Reading the book, one gets the sense that there are some commercial forces that might be pushing scientists, the media and politicians toward solutions of containing the virus through expensive methods involving costly (and highly profitable) vaccines, sanitisers, cleaners, etc. Missing significantly, in the campaign to defeat Covid-19, are discussions to do with eating healthy and taking vitamin tablets that Barke recommends.
To me Barke comes across in the book as someone who is proposing simpler and cheaper solutions towards containing Covid-19.
As I reflect on Barke’s book, I still wonder if the Covid-19 pandemic has received a panic-stricken response from some politicians, scientists, and doctors.
Might a few businesspeople in the health and sanitisation industry see Covid-19 as a public disaster, but also the biggest business boom in the 21st Century from which corrupt people can also profit?

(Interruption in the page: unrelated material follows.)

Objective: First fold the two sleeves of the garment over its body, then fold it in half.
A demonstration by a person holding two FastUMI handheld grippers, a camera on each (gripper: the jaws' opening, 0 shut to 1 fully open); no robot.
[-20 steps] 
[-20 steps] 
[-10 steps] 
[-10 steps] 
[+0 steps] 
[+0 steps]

The revelations in Barke’s book made me wonder if scientists have been compensated by someone not to talk about the cheaper and successful options to treat the Covid-19.
While, I am optimistic that a vaccine is on the way, I even wonder if we will ever get one that is affordable to all peoples worldwide, especially Africans.
This 75-page book is a must-read for everyone in positions of responsibility for ensuring the good health of others and avoiding unnecessary loss of life during the Covid-19 pandemic.
Koro is a Johannesburg-based international award-winning journalist who has written extensively on environment and development issues in Africa for the past 26 years.